En conséquence, les diligences entreprises apparaissent suffisantes pour justifier de l’impossibilité de procéder au partage amiable ou de le terminer, les consorts [S] ne pouvant être contraints à demeurer dans l’indivision en raison de la carence de Monsieur [L] [S] à prendre connaissance des documents qui lui sont adressés.
Il y a lieu de rejeter la fin de non recevoir tirée du défaut de diligences amiables.
Sur les demandes annexes
Succombant en son incident, il y a lieu de condamner Monsieur [L] [S] aux dépens de l’incident .

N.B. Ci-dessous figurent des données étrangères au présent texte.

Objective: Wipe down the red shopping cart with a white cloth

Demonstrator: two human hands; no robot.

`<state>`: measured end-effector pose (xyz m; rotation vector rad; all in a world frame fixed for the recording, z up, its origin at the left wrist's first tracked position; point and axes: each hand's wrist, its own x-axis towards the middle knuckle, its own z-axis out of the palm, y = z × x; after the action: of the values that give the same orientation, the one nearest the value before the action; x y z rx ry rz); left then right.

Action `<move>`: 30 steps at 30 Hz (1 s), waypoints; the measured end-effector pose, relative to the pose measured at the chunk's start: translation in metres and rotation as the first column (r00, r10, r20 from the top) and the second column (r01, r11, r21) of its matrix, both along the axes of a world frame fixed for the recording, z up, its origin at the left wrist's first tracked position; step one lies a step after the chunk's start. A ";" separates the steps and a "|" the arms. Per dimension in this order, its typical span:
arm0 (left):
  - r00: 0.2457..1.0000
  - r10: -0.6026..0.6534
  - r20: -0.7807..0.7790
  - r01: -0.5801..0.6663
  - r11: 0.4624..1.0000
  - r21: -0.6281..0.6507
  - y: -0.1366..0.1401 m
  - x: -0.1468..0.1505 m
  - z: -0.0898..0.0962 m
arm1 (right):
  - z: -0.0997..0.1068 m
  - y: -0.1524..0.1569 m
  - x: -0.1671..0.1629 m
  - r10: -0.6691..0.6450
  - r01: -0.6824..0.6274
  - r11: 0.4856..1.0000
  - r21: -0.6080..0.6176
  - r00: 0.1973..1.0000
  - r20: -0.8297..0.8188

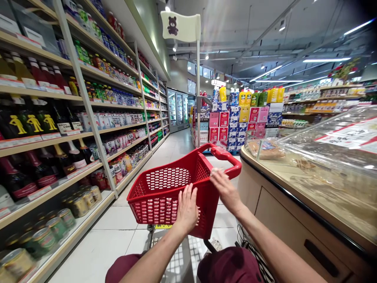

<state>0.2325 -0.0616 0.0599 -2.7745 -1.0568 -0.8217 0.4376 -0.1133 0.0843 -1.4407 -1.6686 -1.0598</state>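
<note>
A red plastic shopping cart (165, 200) stands sideways in front of me, its handle (225, 155) toward the right. A tall pole on it carries a cream flag sign (181, 27) with a dark bear. My left hand (187, 206) lies against the perforated side of the basket, fingers stretched out and pointing up. Near the rim by the handle, my right hand (225, 188) rests with its fingers extended, slightly smeared at the tips. Neither hand is wrapped around anything. The basket's floor is hidden from this angle.
Shelves of bottles and cans (112, 94) line the left side. Close on the right stands a wooden counter (279, 220) with a clear cover (332, 141). Ahead are stacked drink cartons (219, 125) and glass-door fridges (178, 108). Loose cables (253, 255) lie beside the counter.
</note>
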 end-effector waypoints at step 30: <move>0.973 0.113 -0.202 -0.124 0.991 -0.044 0.031 -0.049 -0.023 | -0.017 0.008 -0.032 -0.019 0.030 0.995 -0.091 0.993 0.118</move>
<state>0.1837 -0.0306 0.0365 -2.7345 -1.2097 -0.4957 0.4058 -0.1051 0.0671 -1.4863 -1.8085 -1.1124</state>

Supportant les dépens, il sera condamné à payer à Madame [J] [S], Monsieur [O] [S], Madame [X] [S] et Madame [U] [S], pris ensemble, une somme au titre de l’article 700 du Code de Procédure civile qu’il est équitable de fixer à 800€ et débouté de sa demande de ce chef.
PAR CES MOTIFS
Nous, juge de la mise en état, statuant publiquement, par ordonnance contradictoire, susceptible d'appel, et par mise à disposition au greffe,
Rejetons la fin de non-recevoir tirée du défaut de diligences amiables soutenue par Monsieur [L] [S] ;
Condamnons Monsieur [L] [S] à payer à Madame [J] [S], Monsieur [O] [S], Madame [X] [S] et Madame [U] [S], pris ensemble la somme de 800€ (huit cents euros) au titre de l’article 700 du Code de Procédure civile ;
Déboutons Monsieur [L] [S] de sa demande au titre de l’article 700 du Code de Procédure civile ;
Condamnons Monsieur [L] [S] aux dépens de l’incident ;
Renvoyons l’affaire et les parties à l’audience de mise en état du 10 janvier 2025 pour les conclusions avec injonction de conclure de Maître Stienne Duwez.